### Given data ###
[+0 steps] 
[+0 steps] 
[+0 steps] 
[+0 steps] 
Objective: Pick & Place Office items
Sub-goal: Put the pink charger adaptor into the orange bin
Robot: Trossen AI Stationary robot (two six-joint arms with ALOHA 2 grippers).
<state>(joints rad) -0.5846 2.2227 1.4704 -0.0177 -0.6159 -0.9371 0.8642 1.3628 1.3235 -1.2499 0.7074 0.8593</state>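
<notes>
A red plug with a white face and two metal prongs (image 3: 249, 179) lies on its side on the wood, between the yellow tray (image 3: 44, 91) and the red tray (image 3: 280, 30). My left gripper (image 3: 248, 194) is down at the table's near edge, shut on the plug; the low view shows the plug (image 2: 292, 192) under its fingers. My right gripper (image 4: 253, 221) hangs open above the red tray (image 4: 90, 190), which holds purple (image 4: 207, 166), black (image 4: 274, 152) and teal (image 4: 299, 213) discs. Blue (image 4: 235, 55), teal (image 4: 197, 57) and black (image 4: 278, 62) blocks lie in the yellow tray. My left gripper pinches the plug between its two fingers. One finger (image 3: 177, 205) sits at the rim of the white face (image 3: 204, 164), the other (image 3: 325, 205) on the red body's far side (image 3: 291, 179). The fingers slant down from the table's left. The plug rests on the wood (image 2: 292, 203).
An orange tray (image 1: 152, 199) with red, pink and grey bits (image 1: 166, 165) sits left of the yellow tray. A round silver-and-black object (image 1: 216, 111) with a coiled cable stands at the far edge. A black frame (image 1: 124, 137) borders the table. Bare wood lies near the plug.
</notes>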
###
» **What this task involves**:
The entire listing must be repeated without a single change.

» **Answer to this problem**:
[+0 steps] 
[+0 steps] 
[+0 steps] 
[+0 steps] 
Objective: Pick & Place Office items
Sub-goal: Put the pink charger adaptor into the orange bin
Robot: Trossen AI Stationary robot (two six-joint arms with ALOHA 2 grippers).
<state>(joints rad) -0.5846 2.2227 1.4704 -0.0177 -0.6159 -0.9371 0.8642 1.3628 1.3235 -1.2499 0.7074 0.8593</state>
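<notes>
A red plug with a white face and two metal prongs (image 3: 249, 179) lies on its side on the wood, between the yellow tray (image 3: 44, 91) and the red tray (image 3: 280, 30). My left gripper (image 3: 248, 194) is down at the table's near edge, shut on the plug; the low view shows the plug (image 2: 292, 192) under its fingers. My right gripper (image 4: 253, 221) hangs open above the red tray (image 4: 90, 190), which holds purple (image 4: 207, 166), black (image 4: 274, 152) and teal (image 4: 299, 213) discs. Blue (image 4: 235, 55), teal (image 4: 197, 57) and black (image 4: 278, 62) blocks lie in the yellow tray. My left gripper pinches the plug between its two fingers. One finger (image 3: 177, 205) sits at the rim of the white face (image 3: 204, 164), the other (image 3: 325, 205) on the red body's far side (image 3: 291, 179). The fingers slant down from the table's left. The plug rests on the wood (image 2: 292, 203).
An orange tray (image 1: 152, 199) with red, pink and grey bits (image 1: 166, 165) sits left of the yellow tray. A round silver-and-black object (image 1: 216, 111) with a coiled cable stands at the far edge. A black frame (image 1: 124, 137) borders the table. Bare wood lies near the plug.
</notes>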

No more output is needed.